On 11/28/07, Spiros Ioannou <[EMAIL PROTECTED]> wrote:

> > egrep gets to work with a flat text file, which it can easily read
> > sequentially and get optimal performance from the OS's file
> > buffering/cache management.  It only needs to read a piece of the file
> > and scan for patterns, repeating until done.  The only structure it
> > needs to be aware of is line breaks, but that is so simple it can be
> > folded into the pattern scan itself.
>
> You are mostly describing fgrep. Egrep does a regular expression search
> thus honouring column layout in the example I gave earlier. (FYI fgrep
> is 50% faster than egrep than egrep in this query)

I was describing grep and all related tools. The only relevant
difference between egrep and fgrep is what kind of pattern it looks
for; the searching method is the same. Egrep is not aware of column
structure, only lines.

> The points are two:
> 1) Could sqlite structure allow for faster full column scan queries?
>     More than 1000% slower performance seems way too much difference.

The short answer is no.

The longer answer is maybe in theory (see research into
column-oriented or "vertical" datastores, such as the much-publicized
Vertica), but SQLite's usage scenarios don't really make it
appropriate. It would probably mean abandoning the single-file
database, for instance, and would make many other common queries much
less efficient. That's ignoring all sorts of other practical issues,
like drh's careful avoidance of patent-encumbered things.

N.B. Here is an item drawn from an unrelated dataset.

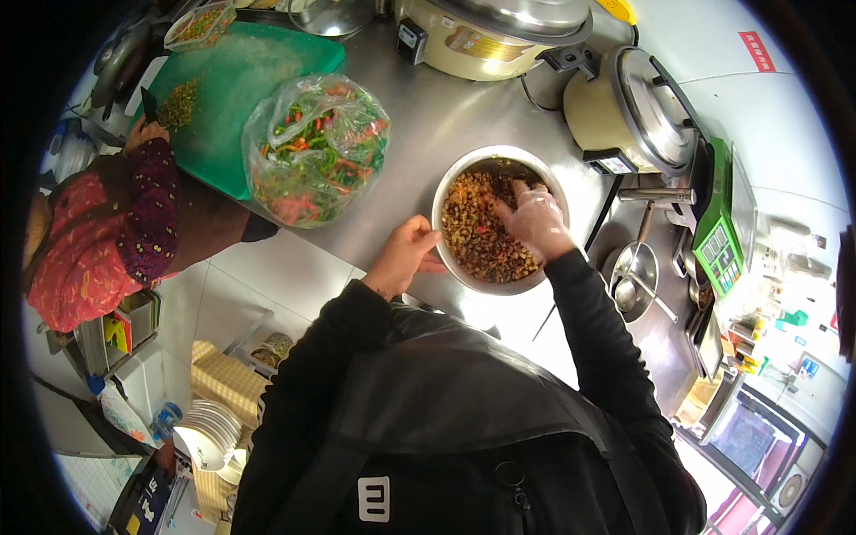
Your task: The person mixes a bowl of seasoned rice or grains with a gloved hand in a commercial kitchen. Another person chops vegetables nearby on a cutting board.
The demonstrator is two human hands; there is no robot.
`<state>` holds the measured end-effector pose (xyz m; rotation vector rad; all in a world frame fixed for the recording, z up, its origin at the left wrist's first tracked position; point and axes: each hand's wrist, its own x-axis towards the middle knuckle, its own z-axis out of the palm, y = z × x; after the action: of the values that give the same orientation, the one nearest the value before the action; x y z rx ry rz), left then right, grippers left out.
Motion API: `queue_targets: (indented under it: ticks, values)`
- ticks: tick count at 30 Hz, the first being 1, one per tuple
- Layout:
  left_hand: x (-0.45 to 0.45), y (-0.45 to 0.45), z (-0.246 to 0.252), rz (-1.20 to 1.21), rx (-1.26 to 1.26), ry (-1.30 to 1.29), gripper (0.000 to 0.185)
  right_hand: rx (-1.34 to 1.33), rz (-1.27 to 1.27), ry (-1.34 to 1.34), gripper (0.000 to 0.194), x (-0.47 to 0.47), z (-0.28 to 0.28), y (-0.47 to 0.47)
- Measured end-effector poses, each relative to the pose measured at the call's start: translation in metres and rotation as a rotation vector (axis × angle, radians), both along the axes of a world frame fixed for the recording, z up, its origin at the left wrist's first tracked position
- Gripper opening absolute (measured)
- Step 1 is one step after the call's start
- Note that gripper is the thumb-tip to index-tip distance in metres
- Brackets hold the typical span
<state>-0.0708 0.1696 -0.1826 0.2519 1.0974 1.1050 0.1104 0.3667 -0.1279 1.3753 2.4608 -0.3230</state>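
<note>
A round stainless steel pot (559, 184) stands at the front edge of the steel counter, partly filled with a brown chopped food mixture (485, 234) with red and green bits. At the pot's left side, my bare left hand (406, 254) grips its rim, thumb on top and fingers outside. My right hand (535, 217), in a clear plastic glove, reaches into the pot from the right. Its fingers are spread and partly sunk in the mixture; whether they hold any of it is hidden. Left of the pot sits a clear plastic bag of cut red and green peppers (317, 150).
A co-worker's hand (144, 134) holds a knife (149, 105) at a green cutting board (221, 73) with chopped food. Two large electric cookers (475, 50) stand behind the pot. To the right are a pan with a ladle (632, 267) and a green scale (721, 247).
</note>
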Motion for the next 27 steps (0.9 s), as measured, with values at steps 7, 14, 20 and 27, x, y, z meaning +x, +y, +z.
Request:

It's possible there is room for optimizing this case a bit more the
way it is, but it will always be much slower than grep.

You may not realize what I mean about structured data. A plaintext
file looks like this:

    LineLineLineLineLineLineLine...

An sqlite database, on the other hand, has lots of structure. It's
broken into fixed-sized pages, each of which has a small header at the
front. Each table needs a way to find the rows in that belong to it
(index on the rowid field). For each row, it needs to be able to
locate each field of data belonging to that row. Each field has,
besides the data itself, a type code and data length. All of this is
encoded in various space-efficient forms in the same file.

So, for instance, consider that a field of data is stored like:

   TypeLengthData...

and you can see where this is going.

When SQLite searches it, it needs to follow the structure to know
where it is and what it's looking at. It can't simply read the next
chunk of data and do pattern matching on it immediately, like grep
can.


> 2) an index could (and should) be used when using LIKE 'asdf'
>
> Well I actually solved this problem by using
> PRAGMA case_sensitive_like = 1;
> Now the index is being used (for all non-english characters).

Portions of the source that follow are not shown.